Individuals, startups and blockchain businesses are able to gain the protection of Wyoming crypto-friendly laws through setting up a Wyoming LLC. Doing so will locate the LLC’s digital assets in Wyoming and may minimize tax obligations as digital assets are exempted from the state’s property taxes. Other states have similar blockchain-friendly laws in their pipelines, but Wyoming has clearly claimed the first-mover advantage in the digital assets space and has been called the “Delaware of digital asset law”.
3. Wyoming has significantly lower taxes for both business owners and private income.
Wyoming does not have a state personal income tax, nor does Wyoming have a state corporate income tax or franchise tax and as explained above, no property tax for digital assets. As a result, many small business owners may find that Wyoming offers much better options for minimizing tax obligations.
4. Wyoming has fewer fees associated with incorporating and maintaining an LLC.
5. Wyoming requires less paperwork and identifying information.
To incorporate your LLC in Wyoming, you will have to put together considerably less paperwork. Wyoming does not require an LLC to have an operating agreement (although one is certainly recommended). Wyoming does require annual reports, but they are limited to information confirming the LLC name and registered agent. There is also no requirement to submit an initial list of LLC members and officers during registration. All these things make it much easier for you to keep up with the responsibilities of business ownership, especially in the initial days after your incorporation. Wyoming also allows for a ‘lifetime proxy’ where an owner can privately express their vote through a selected person, further increasing their anonymity.
6. Wyoming allows easy domestication.
You can easily move an LLC to Wyoming if it was initially formed in another state. Through the process of continuance, an existing LLC can retain its original formation date, retaining the benefits associated with longevity and continuity of operation. Many other jurisdictions would require a continuing LLC to create a new corporate entity. Wyoming makes it easy for business owners who are moving or who have discovered that the advantages of Wyoming incorporation outweigh the advantages of incorporation in their current state.

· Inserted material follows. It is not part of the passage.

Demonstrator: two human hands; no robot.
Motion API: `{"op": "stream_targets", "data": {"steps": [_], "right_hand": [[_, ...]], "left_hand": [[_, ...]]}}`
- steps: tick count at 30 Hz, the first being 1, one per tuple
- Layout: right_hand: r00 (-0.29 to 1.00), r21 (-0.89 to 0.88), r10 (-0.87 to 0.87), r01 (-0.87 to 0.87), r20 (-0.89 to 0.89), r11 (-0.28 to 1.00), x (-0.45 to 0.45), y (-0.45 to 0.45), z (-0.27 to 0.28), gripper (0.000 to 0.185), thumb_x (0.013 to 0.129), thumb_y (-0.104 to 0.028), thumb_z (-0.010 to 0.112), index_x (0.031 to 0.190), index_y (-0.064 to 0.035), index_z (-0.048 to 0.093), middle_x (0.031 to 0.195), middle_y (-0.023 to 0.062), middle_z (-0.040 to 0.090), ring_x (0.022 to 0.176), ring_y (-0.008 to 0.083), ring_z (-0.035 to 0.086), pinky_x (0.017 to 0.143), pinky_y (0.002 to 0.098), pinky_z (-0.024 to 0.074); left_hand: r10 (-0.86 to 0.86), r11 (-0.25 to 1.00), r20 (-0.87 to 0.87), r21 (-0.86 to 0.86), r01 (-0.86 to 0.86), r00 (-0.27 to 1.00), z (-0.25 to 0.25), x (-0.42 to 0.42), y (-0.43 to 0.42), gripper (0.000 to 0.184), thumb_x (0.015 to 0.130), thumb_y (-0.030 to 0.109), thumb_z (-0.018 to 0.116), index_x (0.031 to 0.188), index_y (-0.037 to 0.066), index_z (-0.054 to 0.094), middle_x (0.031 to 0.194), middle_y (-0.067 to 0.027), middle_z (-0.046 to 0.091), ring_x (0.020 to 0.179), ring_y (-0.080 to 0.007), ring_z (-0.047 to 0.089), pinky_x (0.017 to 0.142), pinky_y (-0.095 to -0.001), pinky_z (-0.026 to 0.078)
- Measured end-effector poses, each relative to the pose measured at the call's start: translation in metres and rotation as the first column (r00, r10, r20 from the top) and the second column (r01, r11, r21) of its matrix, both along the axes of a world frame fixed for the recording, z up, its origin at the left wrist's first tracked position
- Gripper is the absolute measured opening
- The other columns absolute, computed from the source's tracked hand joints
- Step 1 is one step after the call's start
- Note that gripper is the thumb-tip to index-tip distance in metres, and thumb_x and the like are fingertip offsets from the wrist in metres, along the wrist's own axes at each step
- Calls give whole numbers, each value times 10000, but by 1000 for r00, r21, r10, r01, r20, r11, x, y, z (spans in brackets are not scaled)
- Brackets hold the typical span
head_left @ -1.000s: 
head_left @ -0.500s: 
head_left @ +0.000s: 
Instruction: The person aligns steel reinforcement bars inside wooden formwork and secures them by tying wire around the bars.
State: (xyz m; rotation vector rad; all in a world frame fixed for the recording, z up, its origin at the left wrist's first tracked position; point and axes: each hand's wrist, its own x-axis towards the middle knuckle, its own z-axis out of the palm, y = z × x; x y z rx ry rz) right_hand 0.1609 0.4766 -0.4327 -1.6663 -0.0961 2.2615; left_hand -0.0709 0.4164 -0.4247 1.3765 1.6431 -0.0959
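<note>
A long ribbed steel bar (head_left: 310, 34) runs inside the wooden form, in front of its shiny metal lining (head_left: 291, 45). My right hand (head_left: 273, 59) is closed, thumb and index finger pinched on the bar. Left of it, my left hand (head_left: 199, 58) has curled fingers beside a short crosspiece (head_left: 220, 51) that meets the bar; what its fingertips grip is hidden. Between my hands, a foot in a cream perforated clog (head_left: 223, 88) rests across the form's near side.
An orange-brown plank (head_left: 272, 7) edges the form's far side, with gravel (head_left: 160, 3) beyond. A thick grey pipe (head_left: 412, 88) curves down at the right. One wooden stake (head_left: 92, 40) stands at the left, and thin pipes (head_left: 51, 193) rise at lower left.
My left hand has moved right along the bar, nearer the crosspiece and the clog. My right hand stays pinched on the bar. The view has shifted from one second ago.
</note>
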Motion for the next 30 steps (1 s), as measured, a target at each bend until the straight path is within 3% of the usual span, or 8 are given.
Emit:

Disadvantages of a Wyoming LLC
Incorporating your LLC in Wyoming has a number of advantages, especially for small business owners, family businesses and tech startups looking to lower operating costs and receive strong asset and liability protection. However, a disadvantage, especially for entrepreneurs looking to incorporate a significantly larger or riskier LLC is that Wyoming’s corporate laws and legal system are not as well-developed as those of Delaware.
Depending on your business needs, you will need to weigh up whether the lower costs of a Wyoming LLC outweighs the predictability and stability offered by a Delaware LLC.